Pernahkah anda meraba dan merasakan kain batik dengan aroma malam yang khas itu? Bagaimana rasanya? Wah, pastinya semakin menambah pesona keindahan batik. Batik yang sudah indah pada pandangan mata, karena motifnya yang luar biasa itu, ternyata masih juga perlu ditambah kualitas kain yang istimewa.

Sebagian orang suka bercerita kepada saya, bahwa dengan meraba kain batik saja, maka akan terasa kualitas batik yang sebenarnya, terutama pada saat mengkurasi batik lawasan ( batik yang di produksi/ disimpan pada waktu lampau). Rasanya memang tidak salah, apalagi batik-batik jaman dahulu, beberapa bahkan diproduksi dengan kain yang diimpor dari Eropa.

Adapun kain yang menjadi bahan untuk membuat karya batik saat ini, memang ada kategori maupun tingkatan nya.

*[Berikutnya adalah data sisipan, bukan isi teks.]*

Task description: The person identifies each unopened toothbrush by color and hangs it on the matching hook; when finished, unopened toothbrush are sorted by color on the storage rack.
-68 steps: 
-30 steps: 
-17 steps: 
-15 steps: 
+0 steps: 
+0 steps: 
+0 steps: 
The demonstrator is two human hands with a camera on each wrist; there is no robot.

Di Pekalongan, jaman dahulu orang menyebut kain mori (kain untuk membatik) dengan sebutan kain muslim. Kain muslim  memiliki tingkatan/kategori dari kualitas yang paling murah ke mahal adalah ; blacu, mori biru, prima dan primis. Batik tulis yang paling halus menggunakan kain primis, karena tingkat kualitasnya yang terbaik, terbaik karena memiliki tingkat kerapatan paling tinggi , sehingga bila diraba terasa lebih tipis, halus dan menyerap warna paling bagus. Adapun pada kain tingkatan dibawahnya akan terasa kain lebih kasar/ tebal dan seterusnya.  Sebelum di mulai proses batik, kain akan dipotong terlebih dahulu, kain mori blacu utk sarung memiliki Panjang 180 cm, tetapi beberapa mori yang lebih halus panjangnya 195 cm

Wow, ternyata kain untuk membatik juga istimewa ya?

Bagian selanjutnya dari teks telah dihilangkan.